Exercise
Whenever a line of the data below holds the string "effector", copy that line.

(Beginning of Data provided)

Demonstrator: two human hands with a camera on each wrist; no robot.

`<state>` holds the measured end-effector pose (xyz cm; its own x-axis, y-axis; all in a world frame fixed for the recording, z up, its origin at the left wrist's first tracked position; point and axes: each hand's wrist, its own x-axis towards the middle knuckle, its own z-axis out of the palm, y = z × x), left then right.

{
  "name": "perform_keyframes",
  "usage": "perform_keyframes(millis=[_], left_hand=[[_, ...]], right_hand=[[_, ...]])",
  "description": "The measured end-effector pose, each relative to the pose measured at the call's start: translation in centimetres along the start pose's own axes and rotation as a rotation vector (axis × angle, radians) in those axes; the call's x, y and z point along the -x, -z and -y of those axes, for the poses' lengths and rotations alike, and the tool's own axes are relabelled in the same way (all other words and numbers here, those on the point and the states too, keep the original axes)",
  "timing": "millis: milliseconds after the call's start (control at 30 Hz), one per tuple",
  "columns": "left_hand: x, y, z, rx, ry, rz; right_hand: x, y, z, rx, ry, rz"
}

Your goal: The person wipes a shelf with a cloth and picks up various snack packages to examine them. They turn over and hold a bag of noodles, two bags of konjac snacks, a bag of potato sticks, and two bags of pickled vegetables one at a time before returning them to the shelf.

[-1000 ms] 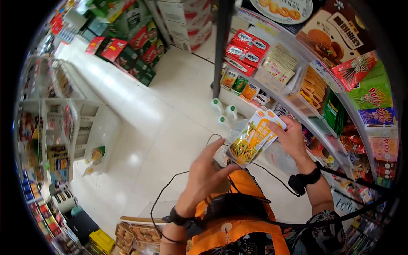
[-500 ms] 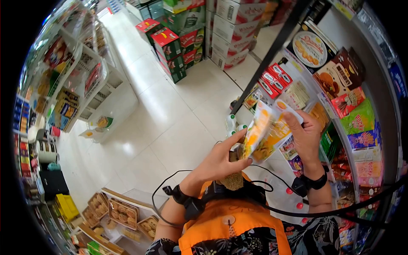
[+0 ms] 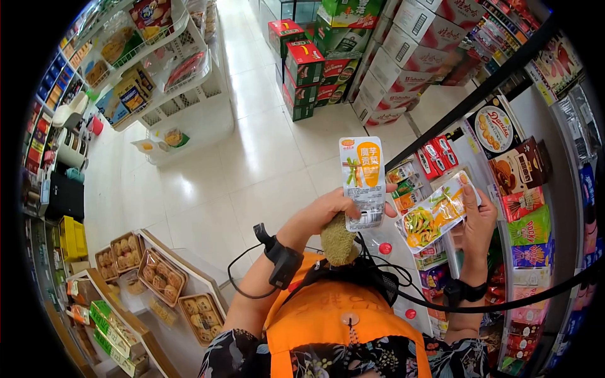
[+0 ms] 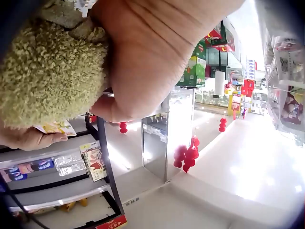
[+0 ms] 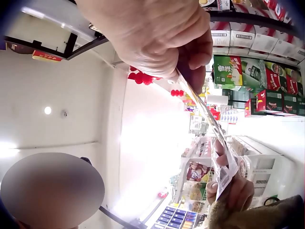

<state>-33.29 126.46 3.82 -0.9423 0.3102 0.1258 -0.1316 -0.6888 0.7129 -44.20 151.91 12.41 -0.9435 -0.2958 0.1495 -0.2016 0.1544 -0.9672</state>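
Note:
My left hand (image 3: 334, 206) pinches a white and yellow snack packet (image 3: 363, 173) by its lower end, printed side up, in the middle of the head view. To its right, my right hand (image 3: 480, 223) grips the edge of a second snack packet (image 3: 433, 214), tilted, with green vegetables pictured on it. The two packets are apart in the head view. Below the left hand is a fuzzy olive-green thing (image 3: 338, 242), which also looms large beside that hand (image 4: 147, 57) in the left wrist view. The right wrist view shows the right hand (image 5: 157, 38) at a packet seen edge-on.
Shelves of snacks, with a round-lidded cookie box (image 3: 495, 129) and Pocky packs (image 3: 528, 230), stand at the right. A black post (image 3: 466, 91) slants in front of stacked cartons (image 3: 403, 69). Baked-goods trays (image 3: 162, 276) are at lower left, a white rack (image 3: 189, 94) upper left. Cables cross the apron.
The right hand held the packets together at first. The left hand came over and took one; the two packets are now drawn apart. The head view has swung to show more shelf and cartons.

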Motion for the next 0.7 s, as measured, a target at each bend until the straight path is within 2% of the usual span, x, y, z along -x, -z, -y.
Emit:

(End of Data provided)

Reply
`<state>` holds the measured end-effector pose (xyz cm; its own x-axis, y-axis; all in a world frame fixed for the recording, z up, its origin at the left wrist's first tracked position; point and axes: each hand's wrist, its own x-axis towards the middle knuckle, its own z-axis out of the palm, y = z × x), left then right.
  "description": "The measured end-effector pose, each relative to the pose measured at the call's start: translation in centimetres along the start pose's own axes and rotation as a rotation vector (axis × angle, radians) in those axes; the call's x, y and z point along the -x, -z and -y of those axes, for the poses' lengths and rotations alike, and the tool's own axes are relabelled in the same way (all other words and numbers here, those on the point and the states too, keep the original axes)",

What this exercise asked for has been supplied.